The study has several limitations: Tomašev’s paper is a retrospective analysis that is very much biased towards male patients because it is drawn from the VA system (>90% of subjects were male). Also, the VA system may have different standards and procedures that may not be similar to hospital systems, either in the US or elsewhere. It is reasonable to ask whether these observations are generalizable to women, and more broadly, to health systems other than the VA. Second, Tomašev’s algorithm needs to be tested prospectively and in clinical trials, to evaluate its true predictive value. Also, retrospective data is vulnerable to confounding and various biases, including ascertainment and measurement bias. A bigger concern is whether we need this complexity.
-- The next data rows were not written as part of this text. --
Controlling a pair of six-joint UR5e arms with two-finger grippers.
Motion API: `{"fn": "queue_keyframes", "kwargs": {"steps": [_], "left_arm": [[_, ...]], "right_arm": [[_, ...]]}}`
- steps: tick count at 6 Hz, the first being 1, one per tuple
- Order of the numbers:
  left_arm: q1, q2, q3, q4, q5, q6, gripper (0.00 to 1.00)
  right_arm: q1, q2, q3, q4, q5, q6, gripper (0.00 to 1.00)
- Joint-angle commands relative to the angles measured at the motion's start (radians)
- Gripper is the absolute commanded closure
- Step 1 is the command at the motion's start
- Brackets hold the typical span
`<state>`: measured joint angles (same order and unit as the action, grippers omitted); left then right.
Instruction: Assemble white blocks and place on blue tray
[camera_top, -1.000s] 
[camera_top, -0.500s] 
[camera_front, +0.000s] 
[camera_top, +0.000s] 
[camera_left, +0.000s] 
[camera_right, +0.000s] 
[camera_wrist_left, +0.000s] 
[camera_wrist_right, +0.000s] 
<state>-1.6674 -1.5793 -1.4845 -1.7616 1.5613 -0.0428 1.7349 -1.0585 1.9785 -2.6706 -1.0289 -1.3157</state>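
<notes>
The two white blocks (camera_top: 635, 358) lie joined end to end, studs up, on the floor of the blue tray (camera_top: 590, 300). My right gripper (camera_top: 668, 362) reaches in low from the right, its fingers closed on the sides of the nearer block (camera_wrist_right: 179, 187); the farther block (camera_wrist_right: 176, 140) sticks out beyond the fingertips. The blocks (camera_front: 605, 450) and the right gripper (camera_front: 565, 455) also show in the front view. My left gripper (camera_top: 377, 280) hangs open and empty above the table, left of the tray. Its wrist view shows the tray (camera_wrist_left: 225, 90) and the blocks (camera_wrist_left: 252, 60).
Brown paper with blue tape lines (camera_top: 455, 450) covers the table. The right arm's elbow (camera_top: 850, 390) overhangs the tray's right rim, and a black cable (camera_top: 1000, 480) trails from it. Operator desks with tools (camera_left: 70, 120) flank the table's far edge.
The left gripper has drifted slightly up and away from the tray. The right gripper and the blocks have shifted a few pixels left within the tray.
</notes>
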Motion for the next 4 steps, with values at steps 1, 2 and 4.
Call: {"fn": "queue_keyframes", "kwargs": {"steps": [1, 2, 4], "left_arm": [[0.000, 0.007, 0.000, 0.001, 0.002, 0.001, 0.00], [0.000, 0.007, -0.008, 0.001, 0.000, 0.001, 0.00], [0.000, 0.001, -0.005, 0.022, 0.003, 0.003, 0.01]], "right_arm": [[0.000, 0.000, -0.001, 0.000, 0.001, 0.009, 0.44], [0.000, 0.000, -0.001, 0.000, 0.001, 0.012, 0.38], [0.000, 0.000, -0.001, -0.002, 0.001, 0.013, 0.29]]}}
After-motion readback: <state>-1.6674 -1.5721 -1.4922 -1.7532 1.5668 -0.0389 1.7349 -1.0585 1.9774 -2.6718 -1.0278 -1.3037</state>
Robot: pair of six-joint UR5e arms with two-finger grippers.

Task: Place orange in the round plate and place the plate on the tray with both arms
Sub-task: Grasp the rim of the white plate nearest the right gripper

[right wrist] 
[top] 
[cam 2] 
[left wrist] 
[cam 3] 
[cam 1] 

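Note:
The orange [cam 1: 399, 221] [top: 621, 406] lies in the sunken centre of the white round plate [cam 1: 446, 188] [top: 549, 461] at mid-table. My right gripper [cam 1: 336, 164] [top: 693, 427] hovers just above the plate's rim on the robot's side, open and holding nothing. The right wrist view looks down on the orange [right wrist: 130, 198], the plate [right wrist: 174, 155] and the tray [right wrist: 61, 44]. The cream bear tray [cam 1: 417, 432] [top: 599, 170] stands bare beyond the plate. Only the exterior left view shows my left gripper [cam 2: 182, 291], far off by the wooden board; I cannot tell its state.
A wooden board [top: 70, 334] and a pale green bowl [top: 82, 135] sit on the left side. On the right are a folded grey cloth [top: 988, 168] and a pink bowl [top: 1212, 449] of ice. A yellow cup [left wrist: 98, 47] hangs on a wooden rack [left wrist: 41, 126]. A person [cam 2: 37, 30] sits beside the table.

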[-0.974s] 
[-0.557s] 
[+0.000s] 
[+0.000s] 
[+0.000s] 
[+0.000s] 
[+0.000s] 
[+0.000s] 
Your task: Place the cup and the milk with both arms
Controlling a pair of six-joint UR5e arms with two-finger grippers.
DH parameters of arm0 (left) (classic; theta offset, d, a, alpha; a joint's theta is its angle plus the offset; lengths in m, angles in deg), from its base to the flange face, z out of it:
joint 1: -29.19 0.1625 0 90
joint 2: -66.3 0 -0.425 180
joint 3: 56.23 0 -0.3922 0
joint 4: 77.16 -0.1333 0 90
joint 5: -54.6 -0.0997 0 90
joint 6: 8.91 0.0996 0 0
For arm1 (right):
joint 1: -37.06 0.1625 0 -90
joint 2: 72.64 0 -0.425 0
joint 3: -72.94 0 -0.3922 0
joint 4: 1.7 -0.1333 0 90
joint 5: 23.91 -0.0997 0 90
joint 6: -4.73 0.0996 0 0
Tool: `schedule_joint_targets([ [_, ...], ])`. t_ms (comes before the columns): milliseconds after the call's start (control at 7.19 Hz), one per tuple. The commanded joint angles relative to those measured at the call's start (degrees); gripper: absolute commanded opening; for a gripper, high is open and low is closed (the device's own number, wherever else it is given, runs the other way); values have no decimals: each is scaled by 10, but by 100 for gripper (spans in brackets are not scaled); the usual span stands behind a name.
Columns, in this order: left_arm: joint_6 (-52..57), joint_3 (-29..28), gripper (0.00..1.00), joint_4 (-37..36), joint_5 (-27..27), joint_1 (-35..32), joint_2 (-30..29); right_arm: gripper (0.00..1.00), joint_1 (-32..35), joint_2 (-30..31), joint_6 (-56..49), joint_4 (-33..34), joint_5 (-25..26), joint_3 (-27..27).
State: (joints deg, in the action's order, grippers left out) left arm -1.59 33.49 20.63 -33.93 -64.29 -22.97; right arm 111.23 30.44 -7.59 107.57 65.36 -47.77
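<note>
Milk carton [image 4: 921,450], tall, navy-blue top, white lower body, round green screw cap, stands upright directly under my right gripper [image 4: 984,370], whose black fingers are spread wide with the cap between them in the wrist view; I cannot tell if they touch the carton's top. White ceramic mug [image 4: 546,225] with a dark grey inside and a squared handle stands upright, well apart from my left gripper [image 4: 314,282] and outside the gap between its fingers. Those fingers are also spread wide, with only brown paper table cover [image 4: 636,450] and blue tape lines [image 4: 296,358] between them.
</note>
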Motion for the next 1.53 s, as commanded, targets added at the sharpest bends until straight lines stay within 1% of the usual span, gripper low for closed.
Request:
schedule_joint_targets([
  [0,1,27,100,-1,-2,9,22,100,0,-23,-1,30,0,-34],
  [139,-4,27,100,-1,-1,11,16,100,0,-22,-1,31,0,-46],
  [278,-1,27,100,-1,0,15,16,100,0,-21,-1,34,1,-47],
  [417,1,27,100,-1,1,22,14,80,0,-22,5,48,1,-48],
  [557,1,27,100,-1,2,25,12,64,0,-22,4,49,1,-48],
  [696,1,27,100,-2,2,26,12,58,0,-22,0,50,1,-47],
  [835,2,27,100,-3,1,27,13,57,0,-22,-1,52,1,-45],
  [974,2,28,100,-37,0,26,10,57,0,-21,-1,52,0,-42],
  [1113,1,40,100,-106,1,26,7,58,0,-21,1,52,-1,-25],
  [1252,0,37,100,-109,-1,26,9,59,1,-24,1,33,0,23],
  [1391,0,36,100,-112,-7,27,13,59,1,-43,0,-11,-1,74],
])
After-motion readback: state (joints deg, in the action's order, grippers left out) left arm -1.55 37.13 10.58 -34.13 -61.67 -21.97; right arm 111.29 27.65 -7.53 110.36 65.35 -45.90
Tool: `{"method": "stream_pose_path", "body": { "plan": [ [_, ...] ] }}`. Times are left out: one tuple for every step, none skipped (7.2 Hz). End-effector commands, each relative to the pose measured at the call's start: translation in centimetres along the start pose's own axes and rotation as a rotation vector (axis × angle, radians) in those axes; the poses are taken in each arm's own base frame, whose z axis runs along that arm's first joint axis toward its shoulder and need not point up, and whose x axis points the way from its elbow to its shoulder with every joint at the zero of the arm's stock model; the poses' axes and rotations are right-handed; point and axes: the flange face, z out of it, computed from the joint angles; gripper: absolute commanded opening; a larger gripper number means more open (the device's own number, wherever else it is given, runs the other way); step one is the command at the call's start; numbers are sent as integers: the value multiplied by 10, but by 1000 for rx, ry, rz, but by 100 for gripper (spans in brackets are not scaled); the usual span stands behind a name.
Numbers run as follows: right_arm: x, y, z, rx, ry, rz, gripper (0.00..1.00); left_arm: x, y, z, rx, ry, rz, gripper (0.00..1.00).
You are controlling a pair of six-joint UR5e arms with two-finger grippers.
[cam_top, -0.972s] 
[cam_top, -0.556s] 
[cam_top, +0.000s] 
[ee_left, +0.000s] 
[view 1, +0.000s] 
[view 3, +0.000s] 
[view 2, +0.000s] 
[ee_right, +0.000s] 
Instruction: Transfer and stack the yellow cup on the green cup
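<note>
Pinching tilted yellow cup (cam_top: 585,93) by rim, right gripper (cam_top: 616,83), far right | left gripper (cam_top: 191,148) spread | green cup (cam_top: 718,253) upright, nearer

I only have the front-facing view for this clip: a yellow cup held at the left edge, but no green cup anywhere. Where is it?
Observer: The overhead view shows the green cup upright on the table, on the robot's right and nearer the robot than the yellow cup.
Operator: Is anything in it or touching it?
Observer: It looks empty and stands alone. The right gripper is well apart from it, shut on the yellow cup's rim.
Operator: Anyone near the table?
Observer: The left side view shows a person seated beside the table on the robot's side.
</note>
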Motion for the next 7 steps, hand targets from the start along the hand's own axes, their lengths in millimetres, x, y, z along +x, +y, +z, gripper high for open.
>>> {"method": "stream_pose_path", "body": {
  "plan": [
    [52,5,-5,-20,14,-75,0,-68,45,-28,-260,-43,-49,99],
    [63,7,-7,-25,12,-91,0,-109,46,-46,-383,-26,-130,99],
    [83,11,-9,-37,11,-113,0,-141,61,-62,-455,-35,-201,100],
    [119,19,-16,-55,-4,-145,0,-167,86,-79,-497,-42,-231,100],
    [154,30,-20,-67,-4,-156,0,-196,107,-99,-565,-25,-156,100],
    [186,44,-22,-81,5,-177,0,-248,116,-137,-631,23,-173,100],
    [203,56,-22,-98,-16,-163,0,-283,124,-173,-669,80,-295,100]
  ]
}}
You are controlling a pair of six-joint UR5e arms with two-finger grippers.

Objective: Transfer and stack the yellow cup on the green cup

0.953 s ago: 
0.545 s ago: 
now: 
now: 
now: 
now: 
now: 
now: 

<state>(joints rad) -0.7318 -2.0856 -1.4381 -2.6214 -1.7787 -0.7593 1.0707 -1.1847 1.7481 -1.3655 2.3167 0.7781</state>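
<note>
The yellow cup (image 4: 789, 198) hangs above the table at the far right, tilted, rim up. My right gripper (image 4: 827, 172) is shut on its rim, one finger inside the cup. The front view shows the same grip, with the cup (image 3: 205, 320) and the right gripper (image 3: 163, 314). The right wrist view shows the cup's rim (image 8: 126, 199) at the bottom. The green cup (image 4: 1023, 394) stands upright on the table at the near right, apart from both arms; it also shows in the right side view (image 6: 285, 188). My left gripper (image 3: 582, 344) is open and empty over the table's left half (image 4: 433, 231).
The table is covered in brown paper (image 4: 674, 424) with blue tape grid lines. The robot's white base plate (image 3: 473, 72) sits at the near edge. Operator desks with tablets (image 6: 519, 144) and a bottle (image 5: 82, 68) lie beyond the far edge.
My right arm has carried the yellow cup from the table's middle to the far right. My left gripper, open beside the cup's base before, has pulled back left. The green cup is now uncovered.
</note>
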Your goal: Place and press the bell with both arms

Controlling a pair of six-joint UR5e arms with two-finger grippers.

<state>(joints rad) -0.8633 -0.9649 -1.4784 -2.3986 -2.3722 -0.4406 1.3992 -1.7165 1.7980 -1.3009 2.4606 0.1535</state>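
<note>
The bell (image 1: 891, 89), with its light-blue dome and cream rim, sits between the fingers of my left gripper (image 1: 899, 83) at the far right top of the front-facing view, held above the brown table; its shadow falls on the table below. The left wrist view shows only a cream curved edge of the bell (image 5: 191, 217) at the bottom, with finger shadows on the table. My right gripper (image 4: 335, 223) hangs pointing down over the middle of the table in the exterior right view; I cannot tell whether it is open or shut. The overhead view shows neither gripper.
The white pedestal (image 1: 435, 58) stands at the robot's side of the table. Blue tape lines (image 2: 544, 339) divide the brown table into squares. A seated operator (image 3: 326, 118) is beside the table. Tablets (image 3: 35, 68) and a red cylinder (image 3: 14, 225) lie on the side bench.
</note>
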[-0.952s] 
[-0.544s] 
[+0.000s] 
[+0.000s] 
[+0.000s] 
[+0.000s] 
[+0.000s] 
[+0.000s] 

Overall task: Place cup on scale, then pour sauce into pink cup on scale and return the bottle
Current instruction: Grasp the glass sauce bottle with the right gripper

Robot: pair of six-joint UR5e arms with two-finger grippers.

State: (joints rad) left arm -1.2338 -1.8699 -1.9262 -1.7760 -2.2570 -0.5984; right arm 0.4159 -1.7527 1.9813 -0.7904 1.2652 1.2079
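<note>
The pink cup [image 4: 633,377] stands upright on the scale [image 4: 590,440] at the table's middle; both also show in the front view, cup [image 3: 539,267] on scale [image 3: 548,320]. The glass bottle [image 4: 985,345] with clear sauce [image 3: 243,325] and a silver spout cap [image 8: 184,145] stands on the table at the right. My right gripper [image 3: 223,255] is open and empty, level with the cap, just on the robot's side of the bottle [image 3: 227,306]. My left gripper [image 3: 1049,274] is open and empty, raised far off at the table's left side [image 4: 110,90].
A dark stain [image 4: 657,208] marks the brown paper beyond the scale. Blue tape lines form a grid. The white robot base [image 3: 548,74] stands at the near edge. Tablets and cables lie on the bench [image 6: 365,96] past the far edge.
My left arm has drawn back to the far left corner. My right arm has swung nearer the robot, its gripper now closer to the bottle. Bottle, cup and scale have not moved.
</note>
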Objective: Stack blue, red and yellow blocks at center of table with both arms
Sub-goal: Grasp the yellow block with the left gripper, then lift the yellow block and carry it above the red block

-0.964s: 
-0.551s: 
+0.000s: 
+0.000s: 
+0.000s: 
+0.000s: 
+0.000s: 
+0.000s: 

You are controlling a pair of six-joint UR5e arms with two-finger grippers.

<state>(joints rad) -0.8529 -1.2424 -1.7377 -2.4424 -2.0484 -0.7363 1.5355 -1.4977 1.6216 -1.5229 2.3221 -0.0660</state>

A paper by Simonov and colleagues2 also published very recently used a much simpler model with a fairly high level (and similar to Tomašev et al.) of discrimination on AUC curves.

This paper does represent a breakthrough because it recognizes the complexity of diagnosing AKI through pattern recognition, something that experienced nephrologists do all the time when consulting on patients with AKI. The novelty is that these authors are able to teach a computer to do this with a very high level of accuracy. Where could this method be easily applied? In my mind, at the very least in predicting contrast associated nephrotoxicity or AKI following cardiac surgery. In both of these conditions earlier diagnosis is very likely to make a difference.


  1. Tomašev N, Glorot X, Rae JW, et al. A clinically applicable approach to continuous prediction of future acute kidney injury. Nature. 2019 Aug;572(7767):116-119. doi: 10.1038/s41586-019-1390-1. Epub 2019 Jul 31. PubMed PMID: 31367026.
  2. Simonov M, Ugwuowo U, Moreira E, et al. A simple real-time model for predicting acute kidney injury in hospitalized patients in the US: A descriptive modeling study. PLoS Med. 2019 Jul 15;16(7):e1002861. doi: 10.1371/journal.pmed.1002861. eCollection 2019 Jul. PubMed PMID: 31306408; PubMed Central PMCID: PMC6629054.